[[ DATA TO PROCESS, beginning ]]

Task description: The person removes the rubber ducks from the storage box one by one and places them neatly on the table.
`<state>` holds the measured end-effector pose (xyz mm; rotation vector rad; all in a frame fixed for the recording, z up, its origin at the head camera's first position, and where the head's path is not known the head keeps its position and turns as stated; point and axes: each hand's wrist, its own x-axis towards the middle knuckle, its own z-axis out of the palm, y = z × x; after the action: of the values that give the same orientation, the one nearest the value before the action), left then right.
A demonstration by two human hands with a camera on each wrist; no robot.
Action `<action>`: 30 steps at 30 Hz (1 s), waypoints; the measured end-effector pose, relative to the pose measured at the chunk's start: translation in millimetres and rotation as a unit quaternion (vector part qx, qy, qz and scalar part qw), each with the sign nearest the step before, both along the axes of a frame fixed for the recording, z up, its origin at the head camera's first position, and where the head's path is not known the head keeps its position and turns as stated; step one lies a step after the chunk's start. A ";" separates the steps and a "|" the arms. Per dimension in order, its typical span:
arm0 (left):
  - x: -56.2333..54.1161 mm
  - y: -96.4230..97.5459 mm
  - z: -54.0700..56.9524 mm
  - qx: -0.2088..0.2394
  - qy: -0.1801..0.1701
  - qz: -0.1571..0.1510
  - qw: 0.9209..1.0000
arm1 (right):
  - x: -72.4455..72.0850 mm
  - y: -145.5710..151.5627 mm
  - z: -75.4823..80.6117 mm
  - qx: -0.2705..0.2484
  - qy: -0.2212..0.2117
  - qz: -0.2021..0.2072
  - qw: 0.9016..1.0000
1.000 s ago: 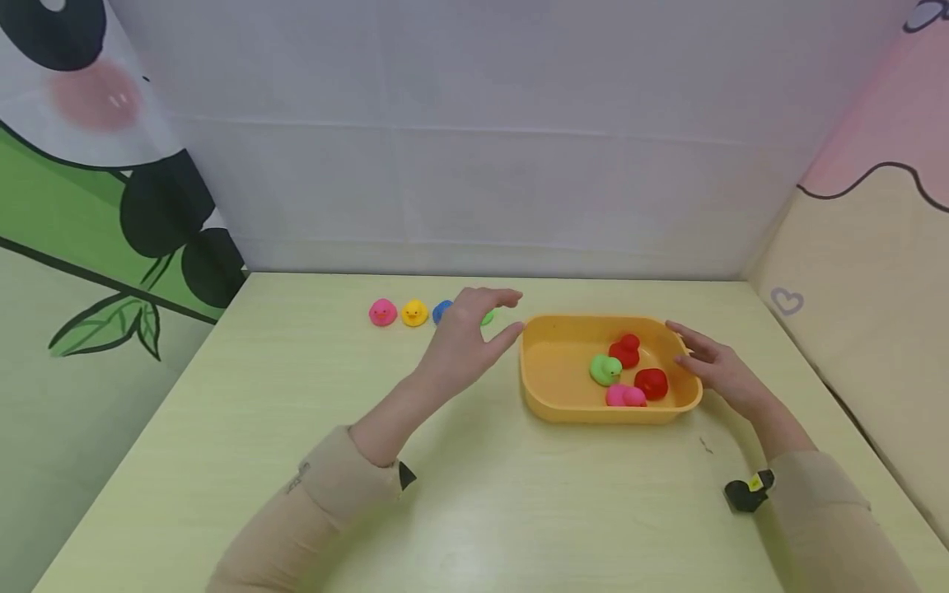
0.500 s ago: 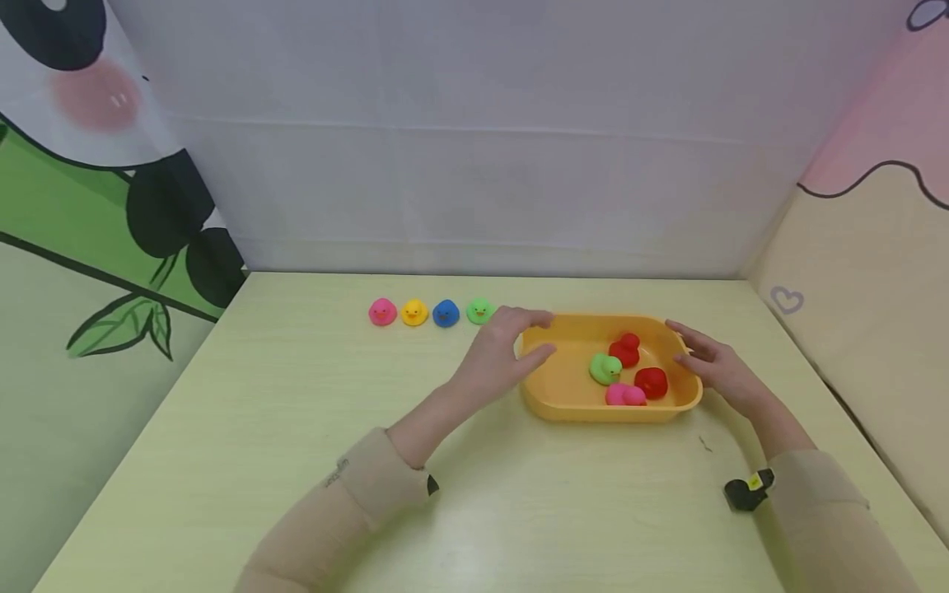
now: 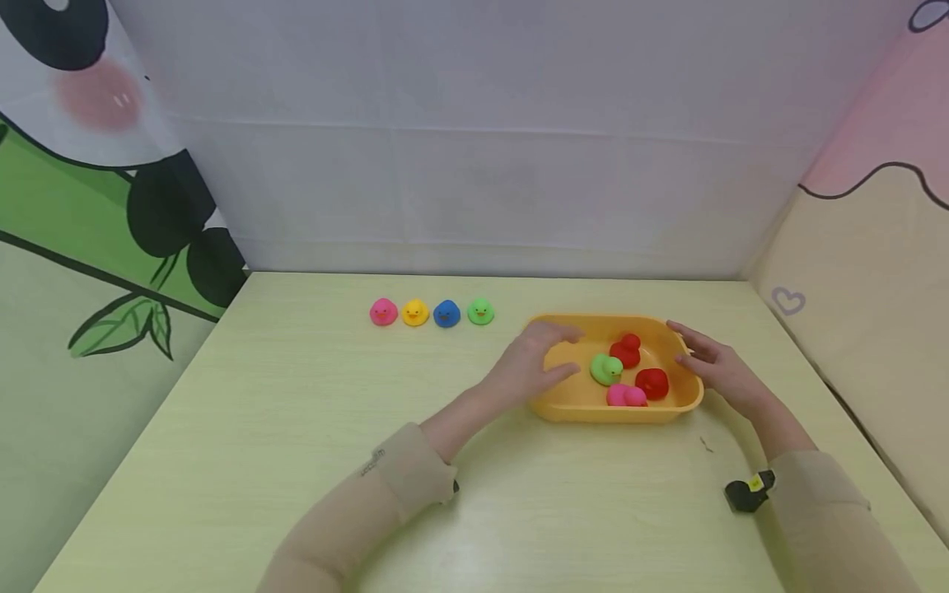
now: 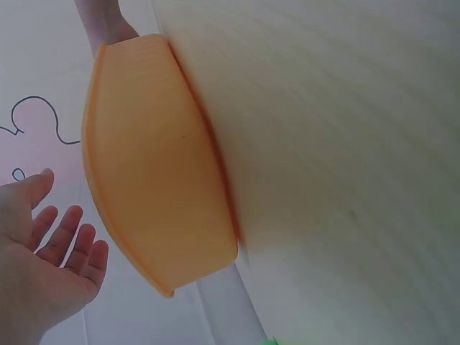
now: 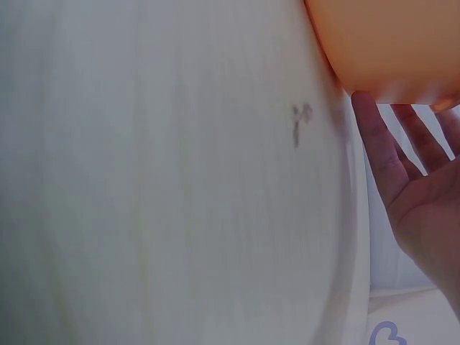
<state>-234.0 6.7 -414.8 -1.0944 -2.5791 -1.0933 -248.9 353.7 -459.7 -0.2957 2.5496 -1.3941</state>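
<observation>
A yellow-orange plastic tub [image 3: 578, 414] sits on the table, holding a green rubber duck [image 3: 605, 370], a red duck [image 3: 625, 352], a second red one lying turned, and a pink duck [image 3: 626, 396]. My left hand [image 3: 522, 362] hovers over the tub's left end, thumb and fingers spread apart with nothing between them. In the left wrist view, this hand [image 4: 54, 266] is above the rim and apart from it. My right hand [image 3: 715, 368] rests against the tub's right end. The right wrist view shows its extended fingers [image 5: 377, 140] touching the outer wall.
A row of small ducks stands left of the tub near the table's back: pink [image 3: 383, 312], yellow [image 3: 415, 312], blue [image 3: 446, 313] and green [image 3: 480, 311]. Printed cloth walls [image 3: 482, 189] enclose the back and sides. A black device [image 3: 747, 494] is at the right sleeve.
My left hand has moved right and slightly toward me, from beside the duck row to over the tub. The blue and green ducks are uncovered now. My right hand stays at the tub.
</observation>
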 end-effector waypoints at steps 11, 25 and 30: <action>-12.7 22.6 -7.9 -0.054 -0.051 -0.002 0.997 | 0.5 0.7 -0.4 -0.004 -0.001 -0.002 1.000; -35.0 44.5 -15.7 -0.123 -0.066 -0.037 0.990 | 1.5 -1.0 2.5 0.008 0.006 0.004 1.000; -38.2 48.4 -18.8 -0.135 -0.077 -0.042 0.987 | 2.7 -2.7 4.3 0.009 0.003 0.004 1.000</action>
<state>-272.1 55.1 -433.6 -1.2301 -2.8940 -0.8970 -246.2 351.1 -455.4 -0.3075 2.5603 -1.3687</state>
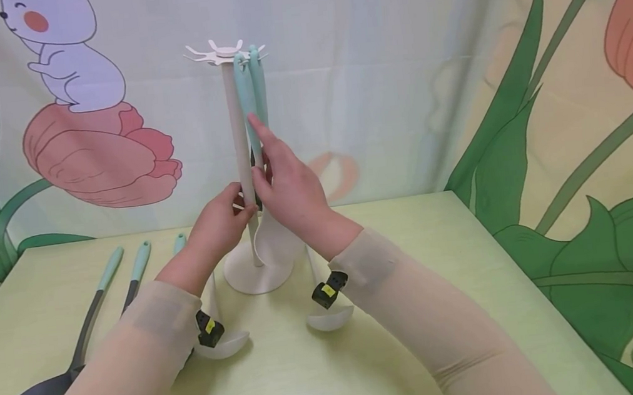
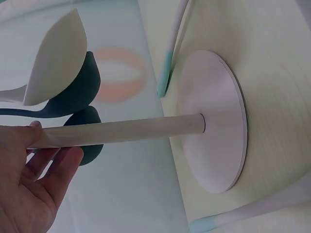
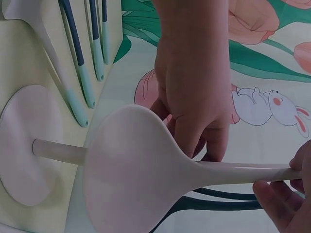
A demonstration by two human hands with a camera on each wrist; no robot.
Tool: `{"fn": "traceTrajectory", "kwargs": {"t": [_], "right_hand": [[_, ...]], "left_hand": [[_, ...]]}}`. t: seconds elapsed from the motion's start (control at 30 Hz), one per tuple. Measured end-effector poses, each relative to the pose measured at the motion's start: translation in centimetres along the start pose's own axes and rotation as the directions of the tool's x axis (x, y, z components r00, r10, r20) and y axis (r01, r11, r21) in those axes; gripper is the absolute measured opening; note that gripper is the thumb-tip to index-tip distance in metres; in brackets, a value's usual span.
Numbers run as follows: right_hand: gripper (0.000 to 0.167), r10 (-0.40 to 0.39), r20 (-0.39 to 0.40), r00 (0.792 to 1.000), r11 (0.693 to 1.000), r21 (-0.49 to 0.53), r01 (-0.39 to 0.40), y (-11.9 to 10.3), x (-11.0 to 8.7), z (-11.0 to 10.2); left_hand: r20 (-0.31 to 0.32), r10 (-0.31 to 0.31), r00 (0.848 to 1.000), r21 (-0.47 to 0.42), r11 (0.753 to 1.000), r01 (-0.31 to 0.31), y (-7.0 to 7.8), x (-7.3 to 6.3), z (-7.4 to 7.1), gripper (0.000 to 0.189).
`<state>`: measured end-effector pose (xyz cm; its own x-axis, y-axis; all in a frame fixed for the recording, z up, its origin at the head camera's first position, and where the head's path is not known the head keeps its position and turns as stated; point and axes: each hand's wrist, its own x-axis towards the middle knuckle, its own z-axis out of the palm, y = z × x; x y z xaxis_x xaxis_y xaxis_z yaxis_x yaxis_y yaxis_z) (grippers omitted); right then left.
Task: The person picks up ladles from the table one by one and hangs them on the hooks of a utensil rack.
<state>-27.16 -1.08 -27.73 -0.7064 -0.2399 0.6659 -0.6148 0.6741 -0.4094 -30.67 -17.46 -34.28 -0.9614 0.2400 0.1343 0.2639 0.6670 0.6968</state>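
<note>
A pale utensil stand (image 1: 236, 123) with a round base and a top ring of hooks stands on the table. My left hand (image 1: 219, 221) grips its pole with thumb and fingers, about midway up. A white ladle (image 3: 131, 170) with a mint handle hangs head-down on the stand's right side. My right hand (image 1: 293, 184) pinches this ladle's shaft, its index finger pointing up along the mint handle. Behind the white head hang two dark-headed utensils; one dark head (image 2: 80, 94) is close behind it, the other dark head (image 2: 90, 150) beyond the pole.
At the table's left lie a dark turner (image 1: 45, 394) and other mint-handled utensils, partly hidden by my left arm. One white ladle (image 1: 227, 344) lies by my left wrist, another white ladle (image 1: 329, 318) below my right wrist. A printed curtain (image 1: 386, 91) rises behind the table.
</note>
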Motion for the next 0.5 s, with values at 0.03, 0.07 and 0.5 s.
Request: {"fn": "traceTrajectory", "kwargs": {"t": [0.03, 0.07, 0.5], "right_hand": [[0.066, -0.002, -0.005, 1.000, 1.000, 0.008, 0.002, 0.2, 0.0, 0.2], [0.067, -0.001, -0.007, 1.000, 1.000, 0.019, 0.002, 0.3, 0.0, 0.3], [0.066, 0.035, 0.014, 0.999, 0.996, 0.087, -0.036, 1.6, -0.3, 1.3]], "left_hand": [[0.001, -0.002, 1.000, -0.001, 1.000, 0.002, 0.0, 0.0, 0.0, 0.034], [0.000, -0.004, 1.000, -0.001, 1.000, 0.004, 0.0, 0.0, 0.1, 0.034], [0.001, -0.026, 1.000, -0.002, 1.000, 0.026, 0.1, -0.3, 0.0, 0.036]]}}
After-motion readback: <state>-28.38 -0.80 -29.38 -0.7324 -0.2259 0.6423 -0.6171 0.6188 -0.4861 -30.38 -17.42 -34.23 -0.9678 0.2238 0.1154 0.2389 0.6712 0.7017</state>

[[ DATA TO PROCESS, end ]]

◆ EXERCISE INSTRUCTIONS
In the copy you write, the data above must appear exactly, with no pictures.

◆ WRITTEN SOLUTION
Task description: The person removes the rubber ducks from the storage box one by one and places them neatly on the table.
`<state>` holds the measured end-effector pose (xyz mm; rotation vector rad; all in a frame fixed for the recording, z up, its origin at the head camera's first position, and where the head's path is not known the head keeps its position and turns as stated; point and axes: each hand's wrist, its own x-axis towards the middle knuckle, its own z-axis out of the palm, y = z × x; after the action: of the values that give the same orientation, the one nearest the value before the action), left then right.
A demonstration by two human hands with a camera on each wrist; no robot.
Action `<action>`: 30 steps at 30 Hz (1 s), waypoints; the measured end-effector pose, relative to the pose measured at the chunk's start: translation in millimetres and rotation as a unit quaternion (vector part qx, qy, qz and scalar part qw), each with the sign nearest the step before, both along the axes of a frame fixed for the recording, z up, its origin at the head camera's first position, and where the head's path is not known the head keeps its position and turns as stated; step one lies a step after the chunk's start. A ";" separates the steps and a "|" the arms. Per dimension in order, its typical span:
arm0 (left):
  - x: -56.2333..54.1161 mm
  - y: -96.4230..97.5459 mm
  - z: -54.0700..56.9524 mm
  - qx: -0.2088..0.2394
  - qy: -0.1801..0.1701
  - qz: -0.1571..0.1510
  - qw: 0.9209..1.0000
arm1 (right):
  - x: -72.4455..72.0850 mm
  - y: -145.5710..151.5627 mm
  - z: -75.4823..80.6117 mm
  - qx: -0.2705..0.2484
  - qy: -0.2212..0.2117
  - qz: -0.2021..0.2072
  - qw: 0.9016..1.0000
1.000 s ago: 
0.500 s ago: 
now: 
now: 
now: 
<state>-234.0 6.7 -414.8 -1.0944 -2.5791 -1.0933 -248.9 353.7 -459.7 -0.2957 2.5496 -1.3941</state>
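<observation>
A yellow-orange plastic tub [image 3: 578, 414] sits on the table, holding a green rubber duck [image 3: 605, 370], a red duck [image 3: 625, 352], a second red one lying turned, and a pink duck [image 3: 626, 396]. My left hand [image 3: 522, 362] hovers over the tub's left end, thumb and fingers spread apart with nothing between them. In the left wrist view, this hand [image 4: 54, 266] is above the rim and apart from it. My right hand [image 3: 715, 368] rests against the tub's right end. The right wrist view shows its extended fingers [image 5: 377, 140] touching the outer wall.
A row of small ducks stands left of the tub near the table's back: pink [image 3: 383, 312], yellow [image 3: 415, 312], blue [image 3: 446, 313] and green [image 3: 480, 311]. Printed cloth walls [image 3: 482, 189] enclose the back and sides. A black device [image 3: 747, 494] is at the right sleeve.
My left hand has moved right and slightly toward me, from beside the duck row to over the tub. The blue and green ducks are uncovered now. My right hand stays at the tub.
</observation>
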 end-effector waypoints at steps 11, 25 and 30: <action>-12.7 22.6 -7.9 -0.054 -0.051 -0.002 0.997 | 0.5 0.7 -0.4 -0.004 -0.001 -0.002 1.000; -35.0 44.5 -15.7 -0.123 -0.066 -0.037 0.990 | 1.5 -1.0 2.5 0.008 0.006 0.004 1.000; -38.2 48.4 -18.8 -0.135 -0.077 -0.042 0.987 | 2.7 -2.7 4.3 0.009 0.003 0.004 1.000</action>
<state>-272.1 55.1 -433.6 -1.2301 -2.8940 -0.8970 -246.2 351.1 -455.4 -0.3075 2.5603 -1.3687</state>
A demonstration by two human hands with a camera on each wrist; no robot.
Tool: `{"fn": "traceTrajectory", "kwargs": {"t": [_], "right_hand": [[_, ...]], "left_hand": [[_, ...]]}}`. t: seconds elapsed from the motion's start (control at 30 Hz), one per tuple. Measured end-effector poses, each relative to the pose measured at the motion's start: translation in centimetres along the start pose's own axes and rotation as the directions of the tool's x axis (x, y, z components r00, r10, r20) and y axis (r01, r11, r21) in those axes; gripper is the absolute measured opening; note that gripper is the thumb-tip to index-tip distance in metres; in brackets, a value's usual span.
Numbers run as follows: right_hand: gripper (0.000 to 0.167), r10 (-0.40 to 0.39), r20 (-0.39 to 0.40), r00 (0.792 to 1.000), r11 (0.693 to 1.000), r21 (-0.49 to 0.53), r01 (-0.39 to 0.40), y (-11.9 to 10.3), x (-11.0 to 8.7), z (-11.0 to 10.2); left_hand: r20 (-0.31 to 0.32), r10 (-0.31 to 0.31), r00 (0.848 to 1.000), r21 (-0.47 to 0.42), r11 (0.753 to 1.000), r01 (-0.31 to 0.31), y (-7.0 to 7.8), x (-7.3 to 6.3), z (-7.4 to 7.1), gripper (0.000 to 0.189).
`<state>`: measured end-effector pose (xyz cm; its own x-axis, y-axis; all in a frame fixed for the recording, z up, its origin at the head camera's first position, and where the head's path is not known the head keeps its position and turns as stated; point and axes: each hand's wrist, its own x-axis towards the middle knuckle, its own z-axis out of the palm, y = z × x; x y z xaxis_x xaxis_y xaxis_z yaxis_x yaxis_y yaxis_z) (grippers omitted); right then left.
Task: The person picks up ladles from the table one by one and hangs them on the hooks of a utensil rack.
<state>-27.16 -1.08 -27.73 -0.7064 -0.2399 0.6659 -0.6148 0.6741 -0.4094 -30.67 -17.46 -34.28 -0.9614 0.2400 0.1343 0.2639 0.6670 0.6968</state>
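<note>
A pale utensil stand (image 1: 236, 123) with a round base and a top ring of hooks stands on the table. My left hand (image 1: 219, 221) grips its pole with thumb and fingers, about midway up. A white ladle (image 3: 131, 170) with a mint handle hangs head-down on the stand's right side. My right hand (image 1: 293, 184) pinches this ladle's shaft, its index finger pointing up along the mint handle. Behind the white head hang two dark-headed utensils; one dark head (image 2: 80, 94) is close behind it, the other dark head (image 2: 90, 150) beyond the pole.
At the table's left lie a dark turner (image 1: 45, 394) and other mint-handled utensils, partly hidden by my left arm. One white ladle (image 1: 227, 344) lies by my left wrist, another white ladle (image 1: 329, 318) below my right wrist. A printed curtain (image 1: 386, 91) rises behind the table.
</note>
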Motion for the next 0.5 s, with values at 0.03, 0.07 and 0.5 s.
Request: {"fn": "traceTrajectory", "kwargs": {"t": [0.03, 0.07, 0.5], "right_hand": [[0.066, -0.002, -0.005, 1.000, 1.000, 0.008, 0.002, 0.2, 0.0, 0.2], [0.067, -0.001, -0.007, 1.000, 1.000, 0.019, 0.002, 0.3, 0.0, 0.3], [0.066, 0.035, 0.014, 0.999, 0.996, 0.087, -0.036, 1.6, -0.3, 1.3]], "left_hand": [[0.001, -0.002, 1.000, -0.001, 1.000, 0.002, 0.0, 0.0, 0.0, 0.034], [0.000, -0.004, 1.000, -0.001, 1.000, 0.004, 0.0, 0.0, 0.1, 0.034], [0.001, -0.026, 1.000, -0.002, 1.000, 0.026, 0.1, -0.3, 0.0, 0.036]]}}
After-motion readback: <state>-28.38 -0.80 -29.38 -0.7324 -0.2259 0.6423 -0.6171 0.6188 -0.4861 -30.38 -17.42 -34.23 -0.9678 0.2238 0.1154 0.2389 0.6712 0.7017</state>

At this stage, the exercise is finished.